Data supporting the use of the immunotherapy drug nivolumab in rare central nervous system (CNS) tumors is limited. The immune checkpoint inhibitor phase 2 clinical trial launched in 2017 at the NOB, under the Cancer Moonshot-funded program NCI-CONNECT. It is designed to test whether stimulating the immune system using nivolumab is effective and can shrink (or control the growth or spread of) specific types of recurrent rare brain and spine tumors. The trial is also testing the changes that nivolumab induces in immune cells in peripheral blood during treatment—and whether nivolumab can improve the symptoms of people with these tumors.

Efficacy is measured by disease control rate in two cohorts: those who are heavily pretreated with three or more prior therapies, and those who are non-heavily pretreated with less than three prior treatments. Prior therapies include radiation and/or standard or investigational drugs. The study reports efficacy and safety results from a planned interim analysis—data that is collected before the study has been completed—in the heavily pretreated cohort. The objective of an interim analysis in a clinical trial is to check if it is appropriate to continue the study or to terminate it prematurely, based on efficacy and toxicity data obtained so far.

The trial plans to enroll a total of 150 patients, 75 in each cohort.
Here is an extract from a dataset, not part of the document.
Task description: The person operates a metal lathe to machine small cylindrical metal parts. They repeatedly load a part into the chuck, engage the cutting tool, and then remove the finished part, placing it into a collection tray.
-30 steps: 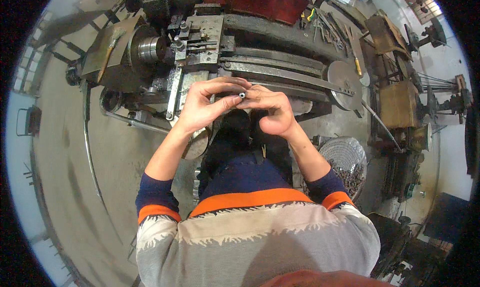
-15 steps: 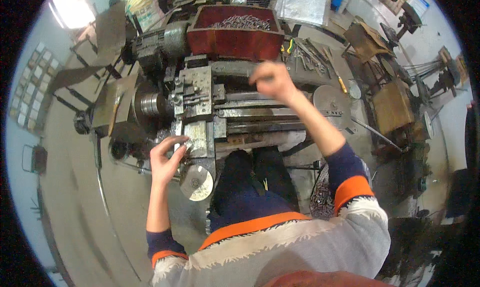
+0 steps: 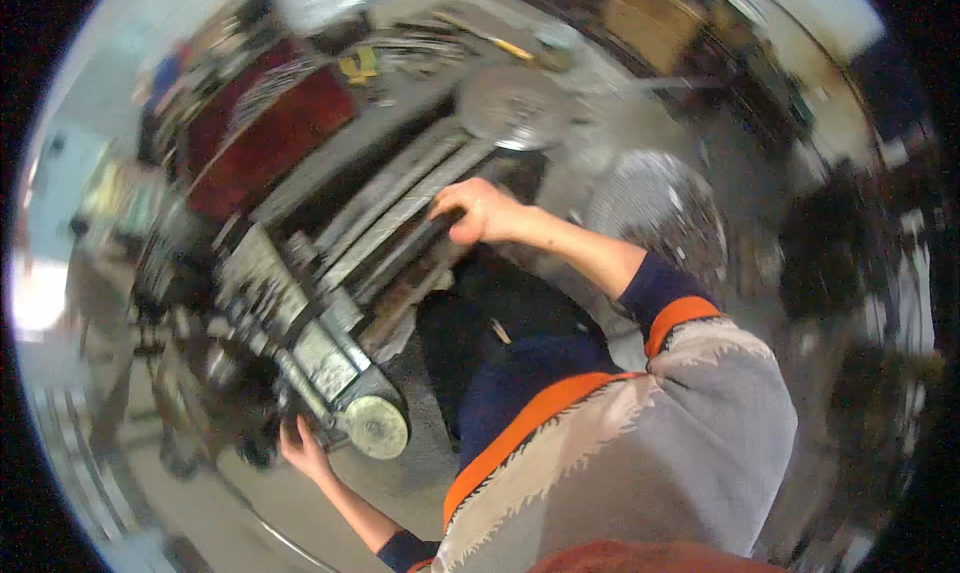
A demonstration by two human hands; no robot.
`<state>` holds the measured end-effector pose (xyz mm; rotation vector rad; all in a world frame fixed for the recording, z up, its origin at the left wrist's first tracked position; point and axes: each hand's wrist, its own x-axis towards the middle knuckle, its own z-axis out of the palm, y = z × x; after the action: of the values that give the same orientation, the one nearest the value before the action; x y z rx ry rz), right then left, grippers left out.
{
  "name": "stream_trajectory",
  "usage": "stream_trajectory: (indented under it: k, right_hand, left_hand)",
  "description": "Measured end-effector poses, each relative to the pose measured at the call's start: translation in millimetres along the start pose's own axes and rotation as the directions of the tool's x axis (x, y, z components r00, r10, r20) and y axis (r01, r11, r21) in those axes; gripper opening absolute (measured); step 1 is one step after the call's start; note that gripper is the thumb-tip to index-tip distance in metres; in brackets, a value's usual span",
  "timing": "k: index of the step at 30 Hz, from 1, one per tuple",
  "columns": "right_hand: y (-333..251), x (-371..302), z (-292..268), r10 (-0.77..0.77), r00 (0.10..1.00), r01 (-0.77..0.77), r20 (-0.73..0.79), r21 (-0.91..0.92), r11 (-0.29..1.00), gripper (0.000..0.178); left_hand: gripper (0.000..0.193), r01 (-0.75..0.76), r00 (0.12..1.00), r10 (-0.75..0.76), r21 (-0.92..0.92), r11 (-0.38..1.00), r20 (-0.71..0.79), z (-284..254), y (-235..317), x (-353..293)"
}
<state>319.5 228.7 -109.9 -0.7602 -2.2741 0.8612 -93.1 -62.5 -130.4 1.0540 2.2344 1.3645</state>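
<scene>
A small metal lathe stands in front of me, blurred and slanting across the view. My right hand (image 3: 478, 213) hovers over the near side of its bed rails (image 3: 400, 208). Its fingers are loosely curled, and a gap shows between fingers and thumb with nothing visible in it. Low on the left, my left hand (image 3: 306, 453) is beside the pale round handwheel (image 3: 377, 427), fingers apart against a dark machine part; whether they touch it is unclear. Above the wheel are the cross slide (image 3: 325, 361) and the tool block (image 3: 265, 273).
A red bin (image 3: 275, 138) of small metal parts sits behind the lathe. Hand tools (image 3: 420, 43) lie at the back, with a round metal disc (image 3: 515, 103) at the bed's end. On my right stands a round container (image 3: 655, 208) of shiny parts.
The view has swung to the right, so the lathe now slants. My right hand has drawn back from above the bed toward my body. My left hand has moved from the slide to beyond the handwheel.
</scene>
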Motion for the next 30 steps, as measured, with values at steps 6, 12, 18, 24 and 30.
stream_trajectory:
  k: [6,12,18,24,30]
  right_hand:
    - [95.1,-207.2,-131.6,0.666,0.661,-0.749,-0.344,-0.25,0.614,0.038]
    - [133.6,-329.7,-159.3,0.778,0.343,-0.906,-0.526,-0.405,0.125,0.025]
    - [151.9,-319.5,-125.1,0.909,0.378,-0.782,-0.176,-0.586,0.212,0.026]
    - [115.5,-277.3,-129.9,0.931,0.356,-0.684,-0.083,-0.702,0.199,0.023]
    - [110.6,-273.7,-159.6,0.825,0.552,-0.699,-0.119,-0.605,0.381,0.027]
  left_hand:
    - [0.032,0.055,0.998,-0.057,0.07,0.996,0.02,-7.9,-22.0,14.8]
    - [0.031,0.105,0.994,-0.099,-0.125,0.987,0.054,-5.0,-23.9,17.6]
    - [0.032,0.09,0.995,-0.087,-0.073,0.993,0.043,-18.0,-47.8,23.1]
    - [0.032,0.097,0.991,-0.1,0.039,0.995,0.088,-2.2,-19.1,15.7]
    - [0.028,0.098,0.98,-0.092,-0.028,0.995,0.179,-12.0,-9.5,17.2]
Nivolumab treatment is given every two weeks (four doses) and then every four weeks (14 additional doses).

As of March 10, 2021, an interim analysis determined that the disease control rate exceeded the minimum required to pass the interim analysis in the heavily pretreated cohort and to continue the trial. Among 30 patients, five achieved stable disease for more than six months. The side effects from nivolumab were similar in frequency and type to previous experience in other cancers.

The clinical trial has recently expanded to many centers in the NCI-CONNECT network to reach more people, which will accelerate accrual to this trial cohort to reach a total of 75. The network is also continuing to enroll patients to the non-heavily pretreated cohort, as the minimum enrollment for interim analysis in this cohort has not been reached yet.